- _EXERCISE BRIEF_:
The whole listing, repeated exactly, is what this task asks for.

:: RECORDED INFORMATION ::

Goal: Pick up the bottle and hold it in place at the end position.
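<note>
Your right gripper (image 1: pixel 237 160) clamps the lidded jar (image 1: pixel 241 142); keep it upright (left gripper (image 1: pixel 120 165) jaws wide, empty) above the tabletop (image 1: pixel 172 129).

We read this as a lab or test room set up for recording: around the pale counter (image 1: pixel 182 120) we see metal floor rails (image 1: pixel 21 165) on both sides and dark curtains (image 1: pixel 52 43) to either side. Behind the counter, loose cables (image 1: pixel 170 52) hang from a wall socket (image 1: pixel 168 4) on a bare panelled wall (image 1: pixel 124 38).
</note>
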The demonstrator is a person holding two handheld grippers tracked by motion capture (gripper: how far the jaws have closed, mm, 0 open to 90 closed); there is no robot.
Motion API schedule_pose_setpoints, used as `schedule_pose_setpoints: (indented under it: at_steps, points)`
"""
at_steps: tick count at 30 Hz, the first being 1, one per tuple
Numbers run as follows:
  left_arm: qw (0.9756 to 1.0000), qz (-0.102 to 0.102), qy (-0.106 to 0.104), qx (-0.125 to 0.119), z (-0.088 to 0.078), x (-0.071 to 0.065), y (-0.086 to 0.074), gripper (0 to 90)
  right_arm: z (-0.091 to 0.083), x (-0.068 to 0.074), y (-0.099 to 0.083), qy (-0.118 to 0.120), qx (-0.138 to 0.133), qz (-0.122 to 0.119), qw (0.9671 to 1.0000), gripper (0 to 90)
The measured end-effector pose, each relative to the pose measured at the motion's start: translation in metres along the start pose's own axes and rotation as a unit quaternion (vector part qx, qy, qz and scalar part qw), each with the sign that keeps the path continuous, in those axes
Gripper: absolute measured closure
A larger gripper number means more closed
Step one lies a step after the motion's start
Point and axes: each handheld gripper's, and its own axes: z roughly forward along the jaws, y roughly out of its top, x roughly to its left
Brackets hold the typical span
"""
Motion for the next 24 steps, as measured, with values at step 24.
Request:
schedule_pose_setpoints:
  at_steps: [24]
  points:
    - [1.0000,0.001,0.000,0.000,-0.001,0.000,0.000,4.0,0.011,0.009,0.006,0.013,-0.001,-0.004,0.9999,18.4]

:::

- _FINISHED EXERCISE_:
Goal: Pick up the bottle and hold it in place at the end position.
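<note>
Your right gripper (image 1: pixel 237 160) clamps the lidded jar (image 1: pixel 241 142); keep it upright (left gripper (image 1: pixel 120 165) jaws wide, empty) above the tabletop (image 1: pixel 172 129).

We read this as a lab or test room set up for recording: around the pale counter (image 1: pixel 182 120) we see metal floor rails (image 1: pixel 21 165) on both sides and dark curtains (image 1: pixel 52 43) to either side. Behind the counter, loose cables (image 1: pixel 170 52) hang from a wall socket (image 1: pixel 168 4) on a bare panelled wall (image 1: pixel 124 38).
</note>
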The demonstrator is a person holding two handheld grippers tracked by motion capture (gripper: how far the jaws have closed, mm, 0 open to 90 closed); there is no robot.
Motion API schedule_pose_setpoints, used as `schedule_pose_setpoints: (indented under it: at_steps, points)`
"""
at_steps: tick count at 30 Hz, the first being 1, one per tuple
Numbers run as follows:
  left_arm: qw (0.9756 to 1.0000), qz (-0.102 to 0.102), qy (-0.106 to 0.104), qx (-0.125 to 0.119), z (-0.088 to 0.078), x (-0.071 to 0.065), y (-0.086 to 0.074), gripper (0 to 90)
  right_arm: z (-0.091 to 0.083), x (-0.068 to 0.074), y (-0.099 to 0.083), qy (-0.118 to 0.120), qx (-0.138 to 0.133), qz (-0.122 to 0.119), qw (0.9671 to 1.0000), gripper (0 to 90)
The measured end-effector pose, each relative to the pose measured at the motion's start: translation in metres along the start pose's own axes and rotation as a unit quaternion (vector part qx, qy, qz and scalar part qw), each with the sign that keeps the path continuous, in those axes
Gripper: absolute measured closure
A larger gripper number means more closed
Step one lies a step after the motion's start
Point and axes: each handheld gripper's, and its own axes: z roughly forward along the jaws, y roughly out of its top, x roughly to its left
Brackets hold the typical span
"""
Motion for the next 24 steps, as measured, with values at step 24.
Request:
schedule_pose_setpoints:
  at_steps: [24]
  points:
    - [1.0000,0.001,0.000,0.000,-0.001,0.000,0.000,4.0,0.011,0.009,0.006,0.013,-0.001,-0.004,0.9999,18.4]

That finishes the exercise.